Databricks SQL provides data warehousing capabilities and first class support for SQL on the Databricks Lakehouse Platform – allowing analysts to discover and share new insights faster at a fraction of the cost of legacy cloud data warehouses.
This blog is part of a series on Databricks SQL that covers critical capabilities across performance, ease of use, and governance. In a previous blog post, we covered recent user experience enhancements. In this article, we’ll cover improvements that help our users understand queries and query performance.
Speed up queries by identifying execution bottlenecks
Databricks SQL is great at automatically speeding up queries – in fact, we recently set a world record for it! Even with today’s advancements, there are still times when you need to open up the hood and look at query execution (e.g. when a query is unexpectedly slow). That’s why we’re excited to introduce Query Profile, a new feature that provides execution details for a query and granular metrics to see where time and compute resources are being spent. The UI should be familiar to administrators who have used databases before.
Query Profile includes these key capabilities:
- A breakdown of the main components of query execution and related metrics: time spent in tasks, rows processed, and memory consumption.
- Multiple graphical representations. This includes a condensed tree view for spotting the slowest operations at a glance and a graph view to understand how data is flowing between query operators.
- The ability to easily discover common mistakes in queries (e.g. exploding joins or full table scans).
- Better collaboration via the ability to download and share a query profile.
A common methodology for speeding up queries is to first identify the longest running query operators. We are more interested in total time spent on a task rather than the exact “wall clock time” of an operator as we’re dealing with a distributed system and operators can be executed in parallel.

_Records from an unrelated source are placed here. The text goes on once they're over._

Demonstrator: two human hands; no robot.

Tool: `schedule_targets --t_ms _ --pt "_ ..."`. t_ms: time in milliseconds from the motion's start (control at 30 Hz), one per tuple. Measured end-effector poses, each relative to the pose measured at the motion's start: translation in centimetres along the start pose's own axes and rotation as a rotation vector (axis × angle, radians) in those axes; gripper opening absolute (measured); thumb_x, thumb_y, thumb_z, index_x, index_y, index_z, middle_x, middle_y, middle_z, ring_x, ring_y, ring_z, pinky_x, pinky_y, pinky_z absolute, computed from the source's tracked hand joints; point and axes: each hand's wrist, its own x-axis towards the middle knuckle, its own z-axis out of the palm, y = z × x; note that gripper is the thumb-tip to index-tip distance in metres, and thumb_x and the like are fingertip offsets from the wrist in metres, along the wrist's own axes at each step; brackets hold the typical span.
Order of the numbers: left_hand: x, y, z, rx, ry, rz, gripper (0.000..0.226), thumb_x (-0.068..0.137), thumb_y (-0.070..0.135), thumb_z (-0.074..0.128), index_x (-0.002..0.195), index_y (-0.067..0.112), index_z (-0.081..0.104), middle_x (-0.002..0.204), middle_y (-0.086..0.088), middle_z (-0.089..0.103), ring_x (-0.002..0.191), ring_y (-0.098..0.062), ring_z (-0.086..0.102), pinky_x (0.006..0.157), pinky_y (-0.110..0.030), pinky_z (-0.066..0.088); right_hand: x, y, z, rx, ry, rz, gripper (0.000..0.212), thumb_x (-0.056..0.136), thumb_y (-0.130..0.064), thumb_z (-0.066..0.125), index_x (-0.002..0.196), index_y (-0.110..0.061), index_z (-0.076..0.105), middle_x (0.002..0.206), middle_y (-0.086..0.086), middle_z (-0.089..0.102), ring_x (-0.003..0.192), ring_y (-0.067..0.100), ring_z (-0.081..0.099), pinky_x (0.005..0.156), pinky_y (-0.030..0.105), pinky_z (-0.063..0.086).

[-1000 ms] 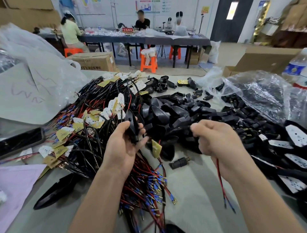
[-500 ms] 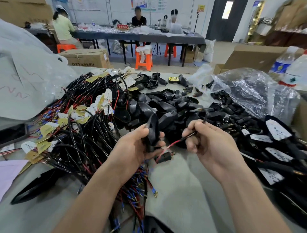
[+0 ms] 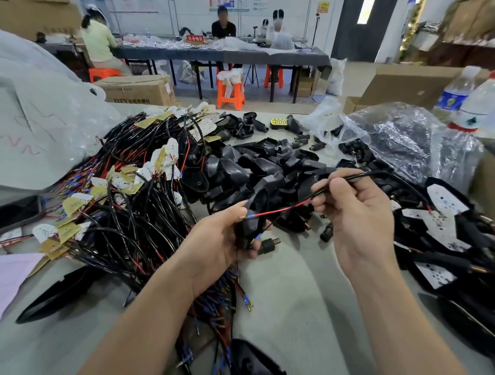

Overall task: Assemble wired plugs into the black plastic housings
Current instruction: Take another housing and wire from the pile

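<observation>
Black plastic housing (image 3: 255,211) gripped in curled left hand (image 3: 219,243), standing roughly upright. Red lead (image 3: 281,210) slanting down-left, blue terminal (image 3: 250,216) right at the housing, so probably just feed leftward along that slant. Black cable (image 3: 372,174) behind it pinched tight in right hand (image 3: 359,216), nearer hand for the push.

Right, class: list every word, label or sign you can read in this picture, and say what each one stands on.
"DTY", followed by blurred Chinese characters: on the cardboard box.
"不合格区", as far as it reads: on the red sign on the far table.
Blue label on the water bottle: blurred, unreadable.
The wall posters: too small to read.
</observation>
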Motion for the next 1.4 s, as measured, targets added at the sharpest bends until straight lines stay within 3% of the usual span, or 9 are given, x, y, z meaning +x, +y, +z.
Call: schedule_targets --t_ms 200,333,467,700,833,933,1100,1233,1400 --pt "0.6 0.0 0.1 0.075 0.06 0.061 0.037 0.097 0.024 0.039 0.102 0.018 0.075 0.084 -0.012 0.067 0.052 -0.016 0.041 0.046 -0.025 0.03 0.4 0.0 -0.4 -0.034 0.025 -0.02 0.024 0.102 0.003 0.049 0.09 -0.014 0.062 0.076 0.009 0.071 0.06 0.02 0.061 0.058 0.026 0.052" --pt "0.5 0.1 -0.3 0.183 0.155 0.138 0.05 0.077 0.034 0.048 0.115 0.024 0.078 0.083 -0.012 0.068 0.055 -0.016 0.043 0.05 -0.028 0.032 0.3 0.2 -0.3 -0.092 0.012 -0.029 0.025 0.1 0.005 0.051 0.089 -0.014 0.063 0.076 0.009 0.072 0.06 0.02 0.063 0.059 0.025 0.054" --pt "0.2 -0.2 -0.2 0.477 0.227 0.274 0.041 0.071 0.043 0.056 0.102 0.036 0.081 0.086 0.005 0.075 0.08 -0.011 0.066 0.075 -0.028 0.05 0.2 0.1 -0.1 -0.138 -0.019 -0.046 0.025 0.099 0.004 0.052 0.09 -0.016 0.065 0.079 0.009 0.074 0.065 0.022 0.066 0.061 0.025 0.055" --pt "0.2 -0.9 0.9 0.62 0.133 0.294 0.03 0.09 0.038 0.055 0.103 0.057 0.074 0.105 0.014 0.078 0.101 -0.001 0.071 0.083 -0.015 0.051 -0.1 -0.8 0.2 0.183 -0.052 0.162 0.022 0.103 0.0 0.048 0.093 -0.011 0.063 0.083 0.014 0.074 0.065 0.021 0.067 0.063 0.027 0.057" --pt "0.1 -0.4 0.8 0.491 0.028 0.197 0.029 0.096 0.038 0.052 0.109 0.039 0.078 0.112 -0.004 0.078 0.097 -0.019 0.071 0.094 -0.031 0.057 0.1 -1.1 0.2 0.32 -0.046 0.251 0.022 0.102 -0.001 0.047 0.091 -0.011 0.064 0.082 0.013 0.073 0.064 0.02 0.068 0.062 0.027 0.059" --pt "0.2 -0.4 0.8 0.269 -0.022 0.143 0.029 0.097 0.025 0.058 0.116 0.021 0.079 0.116 -0.016 0.076 0.092 -0.024 0.072 0.081 -0.031 0.061 0.1 -0.9 0.2 0.227 -0.082 0.215 0.022 0.102 0.0 0.047 0.091 -0.011 0.062 0.08 0.013 0.073 0.064 0.02 0.067 0.062 0.026 0.057" --pt "0.0 0.1 0.3 0.084 0.017 0.093 0.044 0.087 0.037 0.057 0.113 0.006 0.074 0.113 -0.021 0.076 0.076 -0.02 0.071 0.068 -0.028 0.06 0.2 -0.5 -0.1 0.022 -0.079 0.128 0.025 0.102 0.005 0.047 0.09 -0.01 0.062 0.077 0.012 0.072 0.063 0.022 0.063 0.061 0.027 0.054" --pt "0.2 -0.1 0.1 0.123 0.054 0.121 0.038 0.092 0.037 0.065 0.12 0.013 0.072 0.109 -0.017 0.077 0.071 -0.019 0.068 0.067 -0.028 0.059 0.1 -0.6 -0.2 -0.044 -0.105 0.132 0.025 0.101 0.005 0.048 0.088 -0.011 0.062 0.075 0.011 0.071 0.06 0.021 0.062 0.058 0.027 0.053" --pt "0.4 -0.3 0.4 0.131 0.157 0.195 0.058 0.081 0.047 0.062 0.126 0.011 0.066 0.111 -0.016 0.077 0.076 -0.018 0.069 0.067 -0.025 0.058 0.0 -1.2 -0.5 -0.01 -0.181 0.2 0.028 0.099 0.004 0.048 0.084 -0.013 0.063 0.072 0.013 0.068 0.054 0.02 0.056 0.053 0.026 0.047"
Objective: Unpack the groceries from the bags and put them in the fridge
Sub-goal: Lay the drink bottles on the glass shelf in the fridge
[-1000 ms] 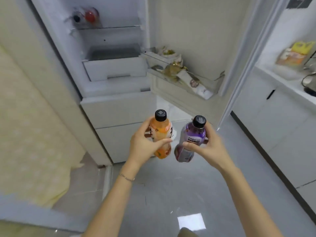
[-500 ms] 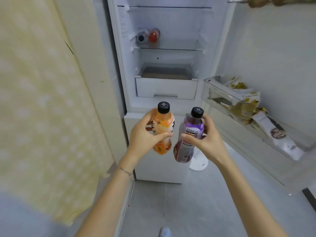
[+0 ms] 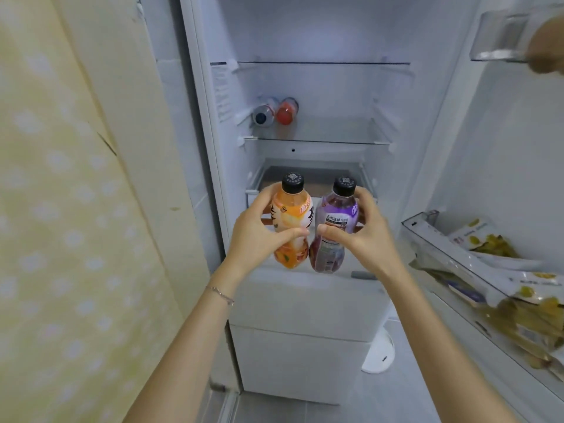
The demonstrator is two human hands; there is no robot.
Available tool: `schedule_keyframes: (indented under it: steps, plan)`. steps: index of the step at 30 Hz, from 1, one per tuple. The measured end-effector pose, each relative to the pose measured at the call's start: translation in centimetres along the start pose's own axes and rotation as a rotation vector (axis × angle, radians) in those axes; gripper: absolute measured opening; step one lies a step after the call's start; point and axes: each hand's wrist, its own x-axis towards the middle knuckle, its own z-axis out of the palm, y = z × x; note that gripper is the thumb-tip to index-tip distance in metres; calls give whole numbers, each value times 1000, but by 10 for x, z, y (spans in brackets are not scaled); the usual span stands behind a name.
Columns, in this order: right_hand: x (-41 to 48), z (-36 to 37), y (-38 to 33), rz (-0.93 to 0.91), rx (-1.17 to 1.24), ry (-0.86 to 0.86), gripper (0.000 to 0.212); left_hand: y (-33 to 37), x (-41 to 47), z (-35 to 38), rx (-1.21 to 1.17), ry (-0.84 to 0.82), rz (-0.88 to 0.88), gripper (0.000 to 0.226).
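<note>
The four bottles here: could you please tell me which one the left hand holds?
The orange bottle; the purple bottle is in the right hand, the other two lie on a shelf.

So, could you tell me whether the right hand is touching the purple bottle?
Touching. The head view shows the right hand wrapped round the purple bottle, thumb across its label, fingers behind it.
</note>
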Motion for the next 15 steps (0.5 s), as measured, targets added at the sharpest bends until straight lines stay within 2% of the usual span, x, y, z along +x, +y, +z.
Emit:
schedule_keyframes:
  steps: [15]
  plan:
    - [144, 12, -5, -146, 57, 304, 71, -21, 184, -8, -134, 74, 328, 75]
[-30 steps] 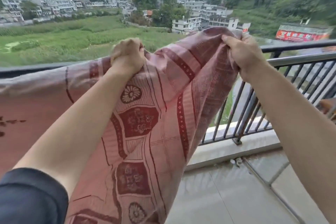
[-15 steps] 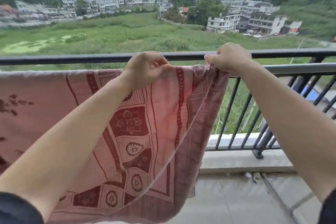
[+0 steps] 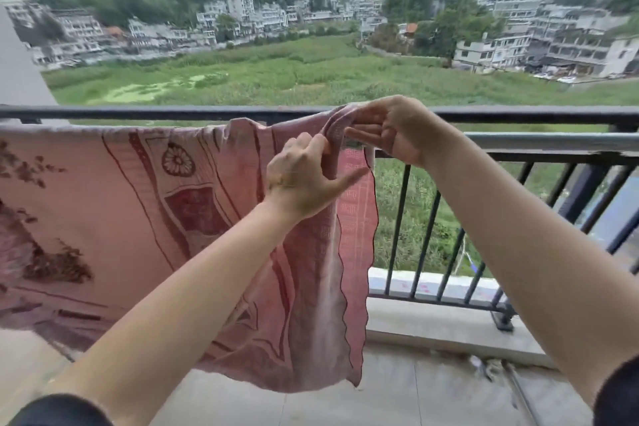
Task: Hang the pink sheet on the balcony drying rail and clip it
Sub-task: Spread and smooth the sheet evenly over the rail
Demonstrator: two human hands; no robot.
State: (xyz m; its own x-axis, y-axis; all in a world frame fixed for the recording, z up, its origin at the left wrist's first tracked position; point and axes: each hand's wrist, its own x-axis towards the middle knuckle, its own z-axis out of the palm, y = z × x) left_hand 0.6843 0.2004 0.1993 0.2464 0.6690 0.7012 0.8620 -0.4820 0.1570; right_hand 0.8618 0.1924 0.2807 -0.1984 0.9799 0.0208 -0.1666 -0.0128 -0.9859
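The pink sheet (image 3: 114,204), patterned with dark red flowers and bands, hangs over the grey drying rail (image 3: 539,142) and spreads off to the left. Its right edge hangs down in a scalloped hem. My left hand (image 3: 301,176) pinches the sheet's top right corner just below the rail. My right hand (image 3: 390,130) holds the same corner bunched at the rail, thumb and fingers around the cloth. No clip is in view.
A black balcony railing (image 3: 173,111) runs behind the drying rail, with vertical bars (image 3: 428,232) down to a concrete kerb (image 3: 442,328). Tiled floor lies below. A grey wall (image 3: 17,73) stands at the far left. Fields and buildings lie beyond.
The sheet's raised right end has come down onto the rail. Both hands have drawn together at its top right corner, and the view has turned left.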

From the Query Profile above of a TPC-H query, it’s easy to identify the most expensive query operator: scan of the table lineitem. The second most expensive operator is the scan of another table (orders).
Each query operator comes with a slew of statistics. In the case of a scan operator, metrics include number of files or data read, time spent waiting for cloud storage or time spent reading files. As a result, it is easy to answer questions such as which table should be optimized or whether a join could be improved.
Spring cleaning Query History
We are also happy to announce a few small but handy tweaks in Query History. We have enhanced the details that can be accessed for each query. You can now see a query’s status, SQL statement, duration breakdown and a summary of the most important execution metrics.
To avoid back and forth between the SQL editor and Query History, all the features announced above are also directly available from the SQL editor.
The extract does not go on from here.